Portrait of St. Luke in the Gospel Book of Otto III by Mary Elizabeth Podles

A Thousand Words

Portrait of St. Luke in the Gospel Book of Otto III

by Mary Elizabeth Podles

This Luke is not a conventional seated scholar, placidly penning his Gospel. This Luke is a mystic, a visionary in a state of exaltation, lifted up to heaven by the inspiration of the Holy Spirit and set among visionaries. The frame around him seems to be made of living trees, bursting into leaf and then into a fantastic archway made of ribbons, garlands, birds, lambs, and even the winds, all in warm reds and browns. Within the archway, the Evangelist sits in a mandorla, an almond-shaped aureole usually reserved for Christ or Mary in glorified state. Luke, like Christ on the Judgment Seat, is seated on a rainbow. The mystical vision has set him outside of time and space. A contrasting icy green sets the mandorla off from the frame in an expressionistic burst of color.

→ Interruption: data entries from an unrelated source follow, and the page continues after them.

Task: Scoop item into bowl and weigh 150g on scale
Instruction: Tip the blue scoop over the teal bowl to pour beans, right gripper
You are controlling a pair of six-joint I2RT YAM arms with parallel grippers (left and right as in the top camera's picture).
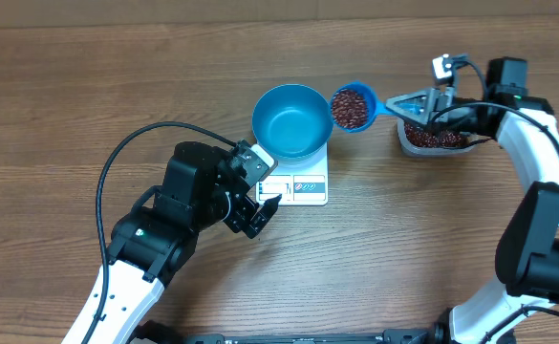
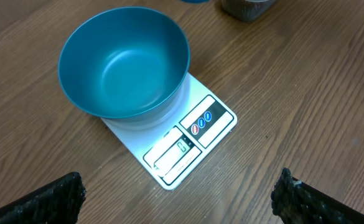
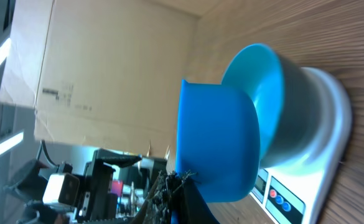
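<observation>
At two o'clock of the empty bowl [image 1: 290, 119] on the scale [image 1: 305, 188], the right tool [image 1: 400, 103] grips a scoop [image 1: 373, 99] heaped with beans [image 1: 352, 109]; nothing poured yet, and the left tool [image 1: 263, 216] gapes, empty.

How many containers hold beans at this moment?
2. The blue scoop, full of beans, is held in the right gripper just right of the bowl. The clear tub stands farther right, partly hidden under that gripper. The bowl on the scale is empty.
</observation>
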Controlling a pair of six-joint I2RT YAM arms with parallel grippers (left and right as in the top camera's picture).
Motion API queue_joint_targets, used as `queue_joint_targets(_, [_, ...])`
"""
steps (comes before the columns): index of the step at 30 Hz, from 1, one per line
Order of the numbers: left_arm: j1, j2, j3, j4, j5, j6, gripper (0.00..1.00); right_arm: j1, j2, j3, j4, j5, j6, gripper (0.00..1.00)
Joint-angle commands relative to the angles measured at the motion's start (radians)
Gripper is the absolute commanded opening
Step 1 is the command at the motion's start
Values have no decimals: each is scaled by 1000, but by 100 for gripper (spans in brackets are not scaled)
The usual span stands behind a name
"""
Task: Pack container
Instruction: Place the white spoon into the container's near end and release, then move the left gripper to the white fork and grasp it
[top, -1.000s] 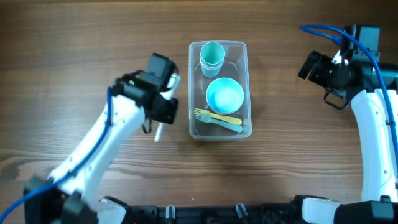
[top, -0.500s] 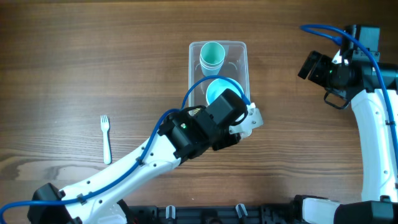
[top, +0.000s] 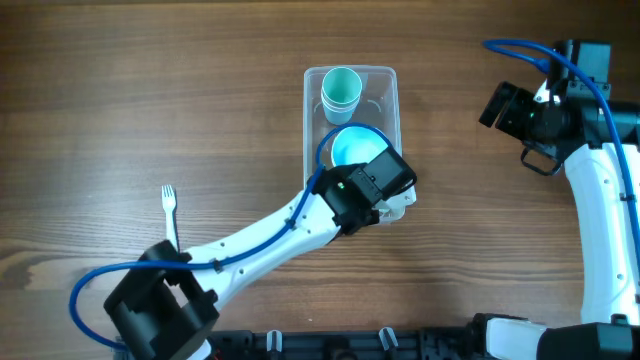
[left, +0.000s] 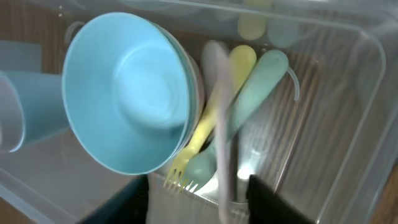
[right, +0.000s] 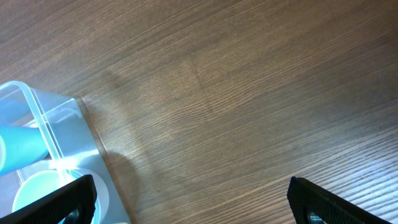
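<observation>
The clear container (top: 312, 80) stands mid-table holding stacked teal cups (top: 341, 88) and a light blue bowl (top: 345, 145). My left arm (top: 365, 185) covers the container's near end. In the left wrist view the left gripper (left: 198, 199) hangs open over the container (left: 367, 93), above the bowl (left: 130, 93), a yellow fork (left: 214, 106) and a green fork (left: 255, 87). A pale, blurred utensil (left: 225, 137) stands loose between the jaws, touching neither. My right gripper (right: 189, 199) is wide open and empty over bare wood, right of the container (right: 37, 118).
A white fork (top: 170, 205) lies on the wooden table well left of the container. My right arm (top: 600, 190) stands along the right edge, its gripper (top: 497, 105) high and away from the container.
My left arm swung from left of the container to over its near end. Its jaws opened and the pale utensil came free. The right arm has not moved.
</observation>
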Motion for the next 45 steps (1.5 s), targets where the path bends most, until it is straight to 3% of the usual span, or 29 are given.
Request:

Similarly expressionistic are Luke’s enormous eyes, which seem to stare through and beyond the viewer. His arms are raised ecstatically, hands gripping the clouds above as if the vision were a palpable, touchable fact. The clouds are a series of overlapping circles in greens and purples, seemingly exploding with rays of light, as if their jagged outlines can barely contain their energy. (Clouds like these appear nowhere else in contemporary manuscripts except once or twice in depictions of Pentecost, in which, as here, the Holy Spirit breaks through into the apostles’ vision.)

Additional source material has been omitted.